After recess a little girl came up to me:

“Where were you at recess?”
“Where was I? I was at kickball!” (I said this sarcastically, because that’s my tendency.)
The little girl, sadly: “Oh, because I looked for you to play a game.”

Doug, later (jokingly because he knew I felt bad): “Way to lie to a little girl and hurt her feelings.”

And part three … One of the thank you letters was addressed to Mrs. Doug! How great, and insulting, is that!

Stereotypes and A-Holes (And How I Relate to Them So Well)

Through work I found out about a great volunteer opportunity where people from work went to a school and did all of the lessons in one day. Hanging out with kids all day? Sounds good. (That’s not sarcasm, but you’d think it would be.)

I worked with another guy and we were going to teach a fourth grade class. I was randomly assigned to work with him, but he was a very nice guy.

At the time I lived in the Silicon Valley. Which meant the school had a pretty wide array of people. The class had your standard white-bread Americana kids, black kids, Hispanic kids, middle Eastern kids, Asian kids, one kid from Russia and if I recall correctly one kid from Egypt.

How cool is that!

I remember my fourth grade class had, I think, one Asian kid, one black kid, and the rest white. I was living in Leavenworth, Kansas – so those demographics seem about right.

 

I thought it was great for the kids to see so much diversity at a young age, when you’re less likely (I hope) to have negative pre-conceived notions about any particular nationality, skin color, or whatever.

I was worried though. What if the one Russian kid was a jerk? Then these kids might think of all Russians as jerks. I know that’s pretty silly to have such strong associations with a whole country from one person, but I realized I just did something similar.

I was watching the news about some research PhD’s at Stanford were doing, and one of the researchers was a New Zealander. I’ve never been to New Zealand. As far as I know, I’ve never met a New Zealander. But I am a big fan of  The Flight of the Conchords.

My thoughts when this genius PhD was talking? I bet he’s hilarious. I didn’t pay attention to his intelligent thoughts at all, I just waited for the punch line. It never came. (But in my head I think he was just SO DRY that I didn’t get it. Genius New Zealanders and they’re hyper-intelligent humor, it’s just too smart for me.)

 

I’ll add two things that I thought were funny from that day teaching those kids.

My co-teacher for the day was quite a bit shorter than me, so one of the students walked up to us and said, “hey, why are you so much shorter than him?” That kid is bound to be a scientist. The slighting of my co-teacher continued when we received thank you notes from all of the students (the teacher made them write these) and one of the students addressed my co-teacher, a male, as “Miss.” Awesome.
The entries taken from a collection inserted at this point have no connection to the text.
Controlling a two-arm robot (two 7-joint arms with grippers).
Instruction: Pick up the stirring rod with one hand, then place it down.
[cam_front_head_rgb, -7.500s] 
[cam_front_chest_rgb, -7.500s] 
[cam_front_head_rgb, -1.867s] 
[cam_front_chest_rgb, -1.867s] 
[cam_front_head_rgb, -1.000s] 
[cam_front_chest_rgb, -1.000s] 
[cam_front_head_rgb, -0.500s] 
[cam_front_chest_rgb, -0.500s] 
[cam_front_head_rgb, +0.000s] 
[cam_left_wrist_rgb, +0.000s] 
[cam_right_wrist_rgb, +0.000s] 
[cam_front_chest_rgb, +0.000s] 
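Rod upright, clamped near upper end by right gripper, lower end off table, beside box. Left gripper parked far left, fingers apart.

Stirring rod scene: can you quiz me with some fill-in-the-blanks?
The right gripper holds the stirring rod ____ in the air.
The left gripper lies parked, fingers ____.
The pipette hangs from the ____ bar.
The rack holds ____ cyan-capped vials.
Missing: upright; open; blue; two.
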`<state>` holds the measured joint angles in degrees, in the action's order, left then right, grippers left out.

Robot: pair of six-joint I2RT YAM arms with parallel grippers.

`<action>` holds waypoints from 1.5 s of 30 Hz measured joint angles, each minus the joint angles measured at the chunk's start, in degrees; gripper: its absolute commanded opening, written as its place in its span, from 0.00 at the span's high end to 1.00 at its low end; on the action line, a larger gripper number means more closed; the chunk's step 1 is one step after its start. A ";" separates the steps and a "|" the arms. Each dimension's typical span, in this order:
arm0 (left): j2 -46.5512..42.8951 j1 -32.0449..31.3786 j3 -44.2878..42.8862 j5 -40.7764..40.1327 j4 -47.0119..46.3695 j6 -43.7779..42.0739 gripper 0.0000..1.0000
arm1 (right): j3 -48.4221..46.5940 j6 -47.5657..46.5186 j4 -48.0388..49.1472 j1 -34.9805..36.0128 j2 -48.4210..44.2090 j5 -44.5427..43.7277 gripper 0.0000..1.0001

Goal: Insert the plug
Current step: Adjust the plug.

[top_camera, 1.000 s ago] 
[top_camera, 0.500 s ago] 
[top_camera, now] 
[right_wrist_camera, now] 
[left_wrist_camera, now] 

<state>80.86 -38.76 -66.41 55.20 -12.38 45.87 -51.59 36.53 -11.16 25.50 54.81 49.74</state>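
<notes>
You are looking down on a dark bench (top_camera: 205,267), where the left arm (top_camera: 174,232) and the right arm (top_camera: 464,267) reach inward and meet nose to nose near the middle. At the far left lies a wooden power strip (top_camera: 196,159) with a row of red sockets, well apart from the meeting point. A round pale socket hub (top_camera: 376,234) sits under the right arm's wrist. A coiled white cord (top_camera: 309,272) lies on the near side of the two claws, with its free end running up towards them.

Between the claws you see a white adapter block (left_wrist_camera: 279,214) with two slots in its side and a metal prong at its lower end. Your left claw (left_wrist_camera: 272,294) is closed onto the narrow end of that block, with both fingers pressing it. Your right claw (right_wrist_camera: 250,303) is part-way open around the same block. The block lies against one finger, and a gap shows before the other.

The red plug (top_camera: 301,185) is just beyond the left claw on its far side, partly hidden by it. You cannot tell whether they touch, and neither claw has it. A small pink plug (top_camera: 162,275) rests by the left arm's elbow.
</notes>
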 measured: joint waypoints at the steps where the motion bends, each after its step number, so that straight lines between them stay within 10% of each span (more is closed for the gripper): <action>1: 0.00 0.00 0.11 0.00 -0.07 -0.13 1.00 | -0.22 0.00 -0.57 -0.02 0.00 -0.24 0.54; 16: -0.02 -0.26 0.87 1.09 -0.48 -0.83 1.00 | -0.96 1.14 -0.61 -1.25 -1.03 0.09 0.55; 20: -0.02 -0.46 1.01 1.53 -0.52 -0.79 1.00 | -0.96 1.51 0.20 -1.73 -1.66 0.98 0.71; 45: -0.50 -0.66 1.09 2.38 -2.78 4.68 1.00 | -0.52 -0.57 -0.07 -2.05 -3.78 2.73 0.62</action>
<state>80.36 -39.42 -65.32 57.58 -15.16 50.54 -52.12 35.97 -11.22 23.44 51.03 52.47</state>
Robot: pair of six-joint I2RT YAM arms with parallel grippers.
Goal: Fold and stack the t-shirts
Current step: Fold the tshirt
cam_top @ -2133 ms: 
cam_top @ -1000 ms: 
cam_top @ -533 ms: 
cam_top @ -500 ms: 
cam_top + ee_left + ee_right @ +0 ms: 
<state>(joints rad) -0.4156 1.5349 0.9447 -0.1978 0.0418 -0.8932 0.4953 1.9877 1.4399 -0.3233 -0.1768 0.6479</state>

The other funny thing was an example of how I need to learn when to be sarcastic. Well, I don’t need to learn that, I need to actually do what I know I should.

A little girl came up to my co-teacher and I, “did you guys go out to recess?”
Me: “Yeah, we were at the four-square tearing it up.”
The little girl, very sadly, “oh, I looked for you guys and didn’t see you.”
I am an a-hole.

 

What’s the point of this scatter-shot Weekly Wacko? Self-made stereotypes make PhDs much more personable. And, I’m an a-hole.